_YOUR INSTRUCTIONS_
Exclude the images, then return every line below exactly as written.
++++++++
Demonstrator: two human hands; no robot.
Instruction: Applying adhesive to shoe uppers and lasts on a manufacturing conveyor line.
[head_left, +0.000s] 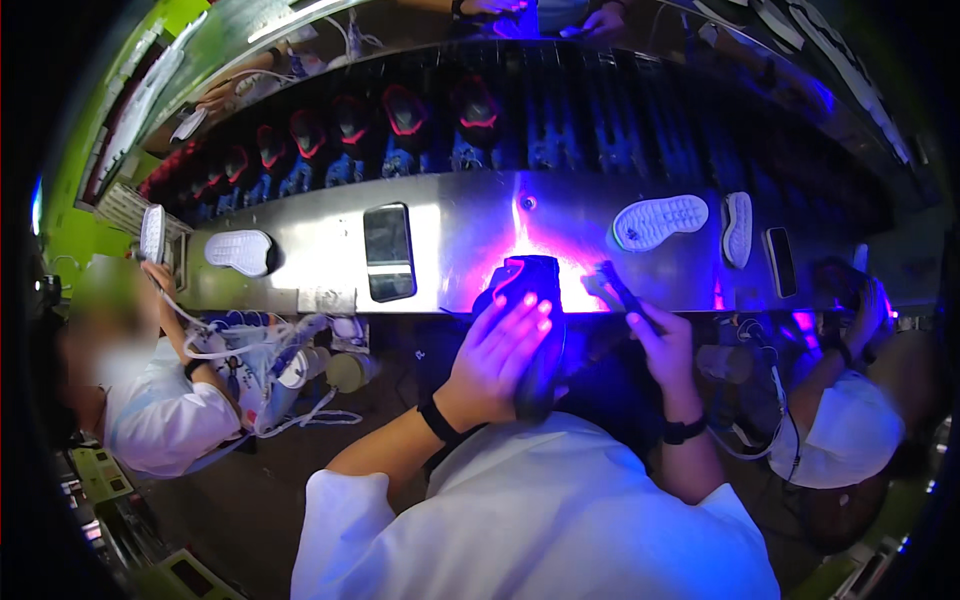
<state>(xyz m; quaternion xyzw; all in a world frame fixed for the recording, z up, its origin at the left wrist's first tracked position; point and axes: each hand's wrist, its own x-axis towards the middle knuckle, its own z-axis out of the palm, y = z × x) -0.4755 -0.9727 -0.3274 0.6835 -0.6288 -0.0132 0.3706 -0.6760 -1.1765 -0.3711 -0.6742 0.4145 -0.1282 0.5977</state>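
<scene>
At the near edge of the metal bench, a dark shoe upper (545, 275) with a red edge is lit by a violet-blue glow. My left hand (508, 350) holds it, fingers stretched along its side and the thumb hidden. Just to the right, my right hand (662, 345) is closed round the handle of a small dark brush (622, 290), whose bristle end is close to the upper. Whether brush and upper touch, I cannot tell. Farther right on the bench lies a white shoe sole (660, 222).
Another white sole (737, 230) and a phone (780, 262) lie to the right. On the left are a larger phone (389, 252) and a sole (238, 252). Behind the bench runs a rack (560, 130) carrying several dark, red-edged uppers. Co-workers sit on both sides and opposite.
</scene>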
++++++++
_EXPECTED ANSWER_
Demonstrator: two human hands; no robot.
Instruction: Applying adhesive to shoe uppers and lasts on a manufacturing conveyor line.
[head_left, +0.000s] 
<state>(xyz m; quaternion xyzw; all in a world frame fixed for the recording, z up, its origin at the left wrist's first tracked position; point and axes: each hand's wrist, its own x-axis towards the middle knuckle, its own z-axis out of the palm, y = z × x) -0.4755 -0.9727 -0.3274 0.6835 -0.6288 -0.0132 0.3706 -0.6760 -1.1765 -0.3711 -0.6742 0.4145 -0.1282 0.5977</state>
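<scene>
At the near edge of the metal bench, a dark shoe upper (545, 275) with a red edge is lit by a violet-blue glow. My left hand (508, 350) holds it, fingers stretched along its side and the thumb hidden. Just to the right, my right hand (662, 345) is closed round the handle of a small dark brush (622, 290), whose bristle end is close to the upper. Whether brush and upper touch, I cannot tell. Farther right on the bench lies a white shoe sole (660, 222).
Another white sole (737, 230) and a phone (780, 262) lie to the right. On the left are a larger phone (389, 252) and a sole (238, 252). Behind the bench runs a rack (560, 130) carrying several dark, red-edged uppers. Co-workers sit on both sides and opposite.
</scene>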

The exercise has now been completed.